§ Activity
Your reply should reproduce all the data below exactly while excluding the pictures.

§ Data section
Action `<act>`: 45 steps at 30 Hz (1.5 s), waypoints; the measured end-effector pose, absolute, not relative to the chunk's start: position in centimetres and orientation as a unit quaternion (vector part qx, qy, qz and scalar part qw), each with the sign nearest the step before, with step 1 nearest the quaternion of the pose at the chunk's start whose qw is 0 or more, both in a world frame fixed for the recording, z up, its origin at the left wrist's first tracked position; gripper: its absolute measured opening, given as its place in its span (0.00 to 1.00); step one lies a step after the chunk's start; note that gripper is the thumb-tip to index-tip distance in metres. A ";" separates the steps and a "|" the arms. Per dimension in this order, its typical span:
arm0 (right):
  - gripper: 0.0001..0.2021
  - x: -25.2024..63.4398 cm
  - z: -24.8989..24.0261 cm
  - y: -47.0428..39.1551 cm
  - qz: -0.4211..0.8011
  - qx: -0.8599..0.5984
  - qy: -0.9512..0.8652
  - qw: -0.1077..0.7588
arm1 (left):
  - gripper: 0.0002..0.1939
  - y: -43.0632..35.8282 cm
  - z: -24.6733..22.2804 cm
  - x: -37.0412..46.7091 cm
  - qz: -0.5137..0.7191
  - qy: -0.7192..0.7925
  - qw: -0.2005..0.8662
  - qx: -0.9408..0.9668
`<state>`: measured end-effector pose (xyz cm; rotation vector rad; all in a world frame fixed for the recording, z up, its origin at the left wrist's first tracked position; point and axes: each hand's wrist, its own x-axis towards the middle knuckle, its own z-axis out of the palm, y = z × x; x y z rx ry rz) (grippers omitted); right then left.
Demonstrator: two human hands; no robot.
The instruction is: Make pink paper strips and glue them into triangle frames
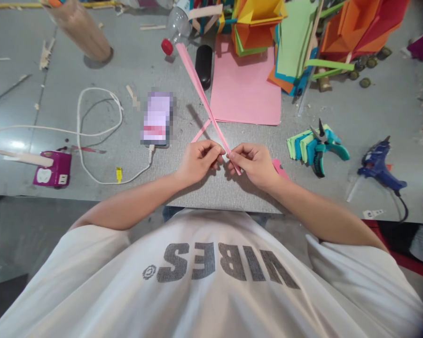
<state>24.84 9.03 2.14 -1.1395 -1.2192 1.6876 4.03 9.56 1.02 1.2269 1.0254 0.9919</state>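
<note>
A long, narrow pink paper strip [206,103] slants up and away to the left from between my hands; it looks folded or layered lengthwise. My right hand [252,162] pinches its near end between thumb and fingers, with a short tip sticking out below. My left hand [200,162] is closed in a pinch at the strip's left edge, its fingertips close to those of the right. Another thin pink strip [201,131] shows just beyond my left hand; whether it is joined to the first is unclear. Partly behind my right wrist lies a pink piece [280,169].
Pink sheets [246,84], a black case [204,67] and a bottle [178,28] lie beyond my hands. Leftward are a phone [157,117], its white cable and a purple box [52,168]. Rightward are pliers [320,141], folded paper pieces [301,146] and a blue glue gun [380,166].
</note>
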 end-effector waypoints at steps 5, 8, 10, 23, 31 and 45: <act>0.26 24.6 2.1 9.2 0.663 -0.437 -0.481 0.372 | 0.25 9.8 0.8 4.1 0.443 0.425 0.602 0.511; 0.26 24.6 2.0 9.1 0.670 -0.426 -0.493 0.356 | 0.26 9.8 0.8 4.2 0.449 0.434 0.594 0.507; 0.26 24.7 1.9 9.2 0.677 -0.415 -0.498 0.348 | 0.25 9.9 0.9 4.2 0.452 0.449 0.579 0.510; 0.29 26.1 1.4 9.9 0.428 -0.477 -0.653 0.404 | 0.25 10.0 1.5 4.0 0.457 0.493 0.572 0.470; 0.10 26.1 1.0 9.8 0.423 -0.450 -0.677 0.401 | 0.28 10.0 1.0 4.0 0.465 0.468 0.570 0.490; 0.23 24.7 1.8 9.0 0.626 -0.415 -0.579 0.318 | 0.29 9.5 0.6 4.4 0.467 0.409 0.586 0.520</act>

§ Response below
Action `<act>`: 45 steps at 30 Hz (1.5 s), waypoints; the measured end-effector pose, absolute, not relative to the chunk's start: position in centimetres and orientation as a unit quaternion (vector part qx, qy, qz and scalar part qw), each with the sign nearest the step before, with step 1 nearest the quaternion of the pose at the chunk's start whose qw is 0 or more, both in a world frame fixed for the recording, z up, its origin at the left wrist's first tracked position; gripper: its absolute measured opening, given as its place in its span (0.00 to 1.00); step one lies a step after the chunk's start; note that gripper is the thumb-tip to index-tip distance in metres. A ";" separates the steps and a "|" the arms. Per dimension in this order, its typical span:
arm0 (right):
  - gripper: 0.0001..0.2021
  - x: -25.2024..63.4398 cm
  - z: -24.8989..24.0261 cm
  - y: -47.0428..39.1551 cm
  - qz: -0.4211..0.8011
  - qx: -0.8599..0.5984
  - qy: -0.9512..0.8652
  - qw: -0.1077..0.7588
arm1 (left):
  - gripper: 0.0002..0.1939
  - y: -43.0632..35.8282 cm
  - z: -24.6733..22.2804 cm
  - x: -37.0412..46.7091 cm
  - qz: -0.5137..0.7191
  - qy: -0.7192..0.7925
  - qw: -0.2005..0.8662
  - qx: -0.9408..0.9668
`<state>`: measured end-effector pose (xyz cm; rotation vector rad; all in a world frame fixed for the recording, z up, its origin at the left wrist's first tracked position; point and axes: each hand's wrist, its own x-axis towards the middle knuckle, its own z-axis out of the palm, y = z × x; x y z rx ry rz) (grippers omitted); right then left.
Demonstrator: two human hands; no robot.
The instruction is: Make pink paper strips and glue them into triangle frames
<state>24.84 9.03 2.14 -1.1395 -1.2192 1.6876 4.03 9.56 1.02 1.2269 1.0254 0.9919</state>
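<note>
A long, narrow pink paper strip [206,103] slants up and away to the left from between my hands; it looks folded or layered lengthwise. My right hand [252,162] pinches its near end between thumb and fingers, with a short tip sticking out below. My left hand [200,162] is closed in a pinch at the strip's left edge, its fingertips close to those of the right. Another thin pink strip [201,131] shows just beyond my left hand; whether it is joined to the first is unclear. Partly behind my right wrist lies a pink piece [280,169].
Pink sheets [246,84], a black case [204,67] and a bottle [178,28] lie beyond my hands. Leftward are a phone [157,117], its white cable and a purple box [52,168]. Rightward are pliers [320,141], folded paper pieces [301,146] and a blue glue gun [380,166].
</note>
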 end-effector waypoints at steps 5, 8, 10, 23, 31 and 45: <act>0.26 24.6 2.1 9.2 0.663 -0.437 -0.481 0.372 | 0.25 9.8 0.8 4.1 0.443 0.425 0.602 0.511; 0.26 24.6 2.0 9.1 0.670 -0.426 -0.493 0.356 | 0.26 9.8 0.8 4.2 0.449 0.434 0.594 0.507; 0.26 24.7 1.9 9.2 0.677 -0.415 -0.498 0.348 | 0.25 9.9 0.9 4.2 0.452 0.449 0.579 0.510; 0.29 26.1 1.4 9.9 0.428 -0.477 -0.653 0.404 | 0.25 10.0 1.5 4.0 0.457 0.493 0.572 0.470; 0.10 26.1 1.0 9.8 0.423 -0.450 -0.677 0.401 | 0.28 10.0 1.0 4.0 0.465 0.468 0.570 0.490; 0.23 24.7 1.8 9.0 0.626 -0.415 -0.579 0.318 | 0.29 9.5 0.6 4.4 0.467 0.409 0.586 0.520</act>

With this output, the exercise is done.